> **Task prompt**
The listing is to be reproduced in full, with no character altered.

> **Data extract**
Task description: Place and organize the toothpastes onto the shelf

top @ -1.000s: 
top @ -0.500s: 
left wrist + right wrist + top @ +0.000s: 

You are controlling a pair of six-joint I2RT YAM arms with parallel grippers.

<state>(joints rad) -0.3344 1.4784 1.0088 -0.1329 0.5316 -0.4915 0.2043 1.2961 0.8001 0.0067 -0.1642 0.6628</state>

> **Final answer**
Task description: Place and organize the toothpastes onto the shelf

top @ -1.000s: 
top @ -0.500s: 
left wrist + right wrist + top @ +0.000s: 

You are controlling a pair of six-joint I2RT YAM arms with parallel grippers.

<state>(joints rad) -0.3344 1.4784 1.0088 -0.1329 0.5316 -0.4915 0.2043 1.2961 0.8001 0.0067 -0.1642 0.6628</state>

There is nothing more to this exercise.